Juan Ariel Jiménez estima aumento de tasa interés de 3.6%

Juan Ariel Jiménez estimates interest rate increase of 3.6%

Among the economic challenges expected for 2022 and 2023, the increase in the interest rate is estimated at 3.6% approximately, said Juan Ariel Jimenezdirector of the Apricus Consulting Agency.

Jiménez, who was speaking at the closing of a seminar on cooperatives, indicated that the Dominican Republic has a fairly dynamic and resilient economy.

“In recent years, the Dominican Republic and Peru were among the few countries that had high growth and low inflation, which translates into a continuous reduction in poverty.”

The Association of Rural Savings and Credit Institutions, Inc. (Airac) and the National Federation of Savings and Credit Cooperatives and Related, Inc. (Fencoop) held the first economic seminar for Dominican cooperatives, with the aim of continuing to strengthen the welfare of its members under the current economic context.

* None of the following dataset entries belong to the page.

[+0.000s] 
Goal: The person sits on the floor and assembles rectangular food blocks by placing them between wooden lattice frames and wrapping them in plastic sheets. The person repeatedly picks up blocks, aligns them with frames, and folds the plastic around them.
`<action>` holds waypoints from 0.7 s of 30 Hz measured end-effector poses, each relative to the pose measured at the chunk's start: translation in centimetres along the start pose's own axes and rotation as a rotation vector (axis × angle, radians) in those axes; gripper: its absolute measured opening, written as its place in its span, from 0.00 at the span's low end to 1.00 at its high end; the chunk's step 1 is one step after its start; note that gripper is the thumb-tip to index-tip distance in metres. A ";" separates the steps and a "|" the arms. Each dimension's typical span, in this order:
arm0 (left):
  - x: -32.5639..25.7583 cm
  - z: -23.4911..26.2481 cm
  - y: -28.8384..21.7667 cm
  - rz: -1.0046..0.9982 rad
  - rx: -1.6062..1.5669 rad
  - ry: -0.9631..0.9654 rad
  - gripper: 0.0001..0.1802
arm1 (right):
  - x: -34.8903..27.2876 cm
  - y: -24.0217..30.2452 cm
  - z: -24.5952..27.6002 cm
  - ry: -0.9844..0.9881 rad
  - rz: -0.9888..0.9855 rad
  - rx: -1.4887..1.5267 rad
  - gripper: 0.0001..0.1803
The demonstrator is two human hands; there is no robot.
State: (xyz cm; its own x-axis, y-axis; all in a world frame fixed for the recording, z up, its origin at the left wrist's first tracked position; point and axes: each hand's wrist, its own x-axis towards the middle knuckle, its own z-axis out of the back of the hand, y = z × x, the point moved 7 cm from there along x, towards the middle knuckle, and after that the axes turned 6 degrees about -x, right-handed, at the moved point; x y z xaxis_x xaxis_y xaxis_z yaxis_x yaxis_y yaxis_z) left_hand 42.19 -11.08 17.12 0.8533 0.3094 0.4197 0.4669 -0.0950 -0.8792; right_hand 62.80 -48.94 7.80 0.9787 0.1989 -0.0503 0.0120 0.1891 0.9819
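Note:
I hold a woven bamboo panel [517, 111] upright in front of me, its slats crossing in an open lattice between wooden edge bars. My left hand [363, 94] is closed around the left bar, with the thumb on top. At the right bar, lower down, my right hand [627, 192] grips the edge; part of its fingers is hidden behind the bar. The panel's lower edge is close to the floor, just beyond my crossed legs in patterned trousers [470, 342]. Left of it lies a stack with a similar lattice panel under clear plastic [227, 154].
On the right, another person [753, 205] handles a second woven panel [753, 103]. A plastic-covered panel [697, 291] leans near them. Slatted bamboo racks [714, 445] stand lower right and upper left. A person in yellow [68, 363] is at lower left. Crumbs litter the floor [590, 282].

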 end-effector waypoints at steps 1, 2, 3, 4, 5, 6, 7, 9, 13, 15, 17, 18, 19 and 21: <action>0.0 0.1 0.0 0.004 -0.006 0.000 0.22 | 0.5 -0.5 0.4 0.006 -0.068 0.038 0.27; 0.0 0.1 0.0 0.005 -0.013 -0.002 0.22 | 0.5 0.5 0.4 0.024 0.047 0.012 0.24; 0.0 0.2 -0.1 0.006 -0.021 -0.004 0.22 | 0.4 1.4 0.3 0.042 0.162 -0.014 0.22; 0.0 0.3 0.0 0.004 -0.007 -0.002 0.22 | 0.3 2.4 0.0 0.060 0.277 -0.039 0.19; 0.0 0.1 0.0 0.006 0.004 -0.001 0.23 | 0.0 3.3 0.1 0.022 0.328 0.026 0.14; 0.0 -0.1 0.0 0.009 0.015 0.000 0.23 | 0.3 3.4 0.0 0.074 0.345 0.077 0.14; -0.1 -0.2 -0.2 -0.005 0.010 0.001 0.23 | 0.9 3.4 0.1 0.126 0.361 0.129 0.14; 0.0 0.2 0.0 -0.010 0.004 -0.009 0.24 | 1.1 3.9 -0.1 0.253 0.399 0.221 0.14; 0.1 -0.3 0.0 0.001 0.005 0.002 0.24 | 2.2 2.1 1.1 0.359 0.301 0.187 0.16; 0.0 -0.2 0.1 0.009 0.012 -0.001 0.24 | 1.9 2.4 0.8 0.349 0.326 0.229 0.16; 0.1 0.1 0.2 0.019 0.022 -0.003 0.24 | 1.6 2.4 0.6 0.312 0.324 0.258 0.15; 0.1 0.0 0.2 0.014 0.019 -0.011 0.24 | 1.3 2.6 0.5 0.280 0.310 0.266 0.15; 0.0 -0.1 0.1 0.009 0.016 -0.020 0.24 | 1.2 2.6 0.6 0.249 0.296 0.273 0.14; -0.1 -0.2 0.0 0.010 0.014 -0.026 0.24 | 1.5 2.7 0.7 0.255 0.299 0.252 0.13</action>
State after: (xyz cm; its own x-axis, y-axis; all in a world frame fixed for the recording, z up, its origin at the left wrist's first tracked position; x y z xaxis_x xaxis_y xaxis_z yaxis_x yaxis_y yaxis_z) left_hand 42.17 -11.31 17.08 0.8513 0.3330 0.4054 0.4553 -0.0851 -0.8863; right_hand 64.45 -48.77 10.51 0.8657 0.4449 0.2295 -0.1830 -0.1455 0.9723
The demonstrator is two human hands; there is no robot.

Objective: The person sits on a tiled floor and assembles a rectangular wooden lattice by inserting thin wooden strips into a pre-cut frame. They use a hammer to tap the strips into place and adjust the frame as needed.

He stressed that nominal income in rural areas has grown more than in urban areas, “rural savings have also grown, the service sector continues to be the most relevant in the country, while complications are expected for the agricultural sector.”

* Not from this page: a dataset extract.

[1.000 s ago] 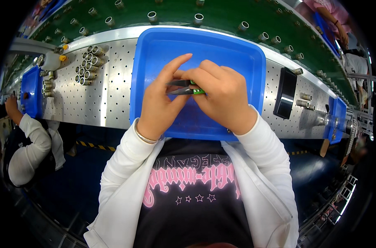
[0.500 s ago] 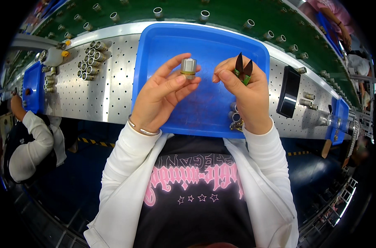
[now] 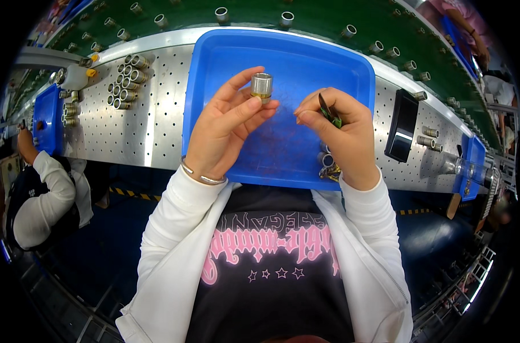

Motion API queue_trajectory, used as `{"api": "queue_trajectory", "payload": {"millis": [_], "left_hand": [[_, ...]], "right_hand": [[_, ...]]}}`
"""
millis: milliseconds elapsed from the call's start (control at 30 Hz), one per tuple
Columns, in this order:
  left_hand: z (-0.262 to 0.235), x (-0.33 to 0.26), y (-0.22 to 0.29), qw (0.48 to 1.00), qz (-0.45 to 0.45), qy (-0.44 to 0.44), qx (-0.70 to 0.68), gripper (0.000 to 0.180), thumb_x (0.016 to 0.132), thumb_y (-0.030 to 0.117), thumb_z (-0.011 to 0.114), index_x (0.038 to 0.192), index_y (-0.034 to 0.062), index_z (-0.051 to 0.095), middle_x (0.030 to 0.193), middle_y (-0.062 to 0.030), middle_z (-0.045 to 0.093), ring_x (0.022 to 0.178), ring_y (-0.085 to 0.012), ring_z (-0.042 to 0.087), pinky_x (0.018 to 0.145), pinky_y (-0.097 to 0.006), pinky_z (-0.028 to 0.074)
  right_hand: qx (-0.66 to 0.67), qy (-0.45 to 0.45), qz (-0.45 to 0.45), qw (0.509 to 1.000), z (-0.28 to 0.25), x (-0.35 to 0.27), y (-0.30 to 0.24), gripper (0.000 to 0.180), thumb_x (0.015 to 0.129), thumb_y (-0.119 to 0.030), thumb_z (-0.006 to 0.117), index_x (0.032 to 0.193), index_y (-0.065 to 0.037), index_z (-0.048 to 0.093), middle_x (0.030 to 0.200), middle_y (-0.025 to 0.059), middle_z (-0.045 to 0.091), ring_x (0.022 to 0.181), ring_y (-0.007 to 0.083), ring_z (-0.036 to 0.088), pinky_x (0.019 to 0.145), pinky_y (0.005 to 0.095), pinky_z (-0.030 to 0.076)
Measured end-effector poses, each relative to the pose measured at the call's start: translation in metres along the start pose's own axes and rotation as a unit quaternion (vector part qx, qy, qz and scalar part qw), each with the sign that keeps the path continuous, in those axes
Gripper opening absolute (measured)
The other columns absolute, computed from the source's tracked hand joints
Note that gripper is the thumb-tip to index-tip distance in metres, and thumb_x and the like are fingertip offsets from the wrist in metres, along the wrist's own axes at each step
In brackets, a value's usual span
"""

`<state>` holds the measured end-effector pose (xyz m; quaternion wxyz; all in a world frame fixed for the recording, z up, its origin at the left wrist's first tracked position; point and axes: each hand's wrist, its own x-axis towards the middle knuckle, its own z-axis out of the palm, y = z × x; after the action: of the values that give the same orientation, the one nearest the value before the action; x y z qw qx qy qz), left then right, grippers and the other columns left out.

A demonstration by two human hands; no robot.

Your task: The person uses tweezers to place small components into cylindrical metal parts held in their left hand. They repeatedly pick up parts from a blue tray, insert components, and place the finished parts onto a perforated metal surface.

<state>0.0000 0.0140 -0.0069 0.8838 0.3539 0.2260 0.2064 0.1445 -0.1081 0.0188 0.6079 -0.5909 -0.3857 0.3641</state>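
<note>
Above the blue tray [image 3: 283, 41], my left hand [image 3: 223, 117] is closed around a short silver metal sleeve [image 3: 262, 84] with a yellowish band near its lower end. The sleeve stands about upright between thumb and fingers. To its right, my right hand [image 3: 351, 128] holds small snips with dark blades and green parts [image 3: 330, 114] tucked in the palm. Thumb and forefinger of that hand pinch together; whether something tiny sits between them I cannot tell. Near the tray's right front edge, partly behind my right hand, lie metal sleeves [image 3: 326, 160] and small brass-coloured pieces [image 3: 330, 172].
A cluster of metal sleeves [image 3: 125, 86] stands on the perforated metal table [image 3: 168, 103] at left. A black phone-like device [image 3: 402, 126] lies right of the tray. Beyond runs a green belt [image 3: 248, 14] carrying more sleeves. Another person's arm [image 3: 54, 177] is at far left.
My left hand has tipped the sleeve slightly, so its open top shows. My right hand has turned and lowered a little, and the snips' blades now show less. Sleeves on the belt have shifted slightly right.
</note>
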Motion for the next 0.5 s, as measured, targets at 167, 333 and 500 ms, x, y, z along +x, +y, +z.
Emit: {"api": "queue_trajectory", "payload": {"millis": [167, 333, 500], "left_hand": [[0.005, -0.001, 0.004, 0.998, -0.003, -0.008, 0.067, 0.052, 0.088, 0.008, 0.056, 0.136, 0.0038, 0.034, 0.112, -0.0135, 0.058, 0.1, -0.0193, 0.059, 0.09, -0.028, 0.047], [0.011, -0.002, -0.004, 0.969, 0.083, -0.067, 0.223, 0.052, 0.086, -0.003, 0.053, 0.135, 0.0051, 0.037, 0.11, -0.0125, 0.058, 0.101, -0.0175, 0.058, 0.09, -0.027, 0.045], [0.018, -0.005, -0.01, 0.953, 0.082, -0.1, 0.273, 0.054, 0.085, -0.005, 0.052, 0.136, 0.005, 0.036, 0.109, -0.0123, 0.058, 0.1, -0.0165, 0.058, 0.089, -0.026, 0.046]], "right_hand": [[-0.065, -0.025, 0.03, 0.997, -0.01, -0.003, -0.008, 0.009, 0.078, -0.001, 0.067, 0.086, 0.002, 0.064, 0.08, 0.0056, 0.064, 0.072, 0.0082, 0.057, 0.064, 0.0208, 0.045], [-0.247, 0.002, -0.085, 0.965, -0.017, 0.011, -0.014, 0.022, 0.073, -0.001, 0.068, 0.094, -0.002, 0.065, 0.082, 0.009, 0.064, 0.07, 0.0188, 0.061, 0.066, 0.0262, 0.048], [-0.273, -0.059, -0.1, 0.955, -0.022, 0.018, -0.011, 0.018, 0.071, -0.003, 0.068, 0.089, -0.001, 0.066, 0.078, 0.0094, 0.062, 0.069, 0.0222, 0.06, 0.063, 0.0283, 0.047]]}}
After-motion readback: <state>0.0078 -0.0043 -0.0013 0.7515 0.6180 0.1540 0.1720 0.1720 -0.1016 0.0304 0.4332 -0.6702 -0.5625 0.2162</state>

He stated that the country and its productive sector have a great growth capacity.

Read more: Central Bank announces interest rate increase of 1%

Central Bank increases monetary policy rate to 6.50% per year

The Central Bank of the Dominican Republic (BCRD)at its monetary policy meeting in May 2022, decided to increase its monetary policy interest rate by 100 basis points, from 5.50% per year to 6.50% per year.

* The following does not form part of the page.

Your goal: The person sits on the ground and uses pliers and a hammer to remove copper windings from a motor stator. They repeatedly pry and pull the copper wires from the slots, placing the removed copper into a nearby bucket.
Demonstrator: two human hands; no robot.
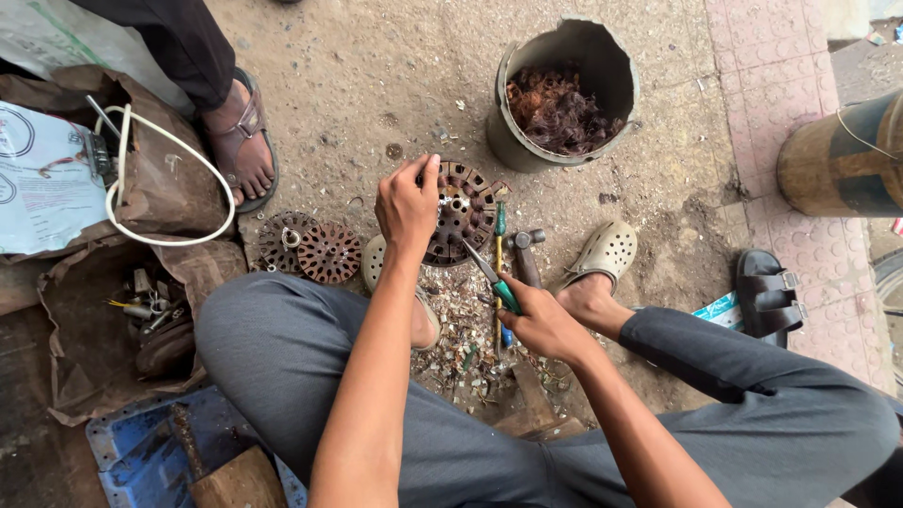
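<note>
Right hand (541, 320) fingers grip screwdriver (491, 275); left hand (406, 202) clasps stator (461, 212).

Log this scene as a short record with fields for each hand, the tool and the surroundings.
left hand: left hand grips the rim of the round slotted metal motor core
right hand: right hand holds the green-handled screwdriver, tip at the core
behind: grey bucket of tangled copper wire
beside: two rusty slotted discs on the ground

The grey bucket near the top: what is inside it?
The bucket holds a tangled heap of reddish-brown wire piled against its far side. Whatever lies under the heap and on the bottom is covered by the wire and the near wall.
</note>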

In this way, the rate of the permanent liquidity expansion facility (1-day Repos) increases from 6.00% to 7.00% per year and the interest-bearing deposit rate (overnight) from 5.00% to 6.00% annually.

This decision is based on an exhaustive evaluation of the recent behavior of the world economy and its impact on inflation, influenced by the recent geopolitical conflicts and the global cost shock.

In that order, price dynamics have been affected by external factors that are more persistent than expected, associated with the notable increase in prices of Petroleum and other important raw materials for local production, as well as the high costs of international container transport and other disruptions in supply chains.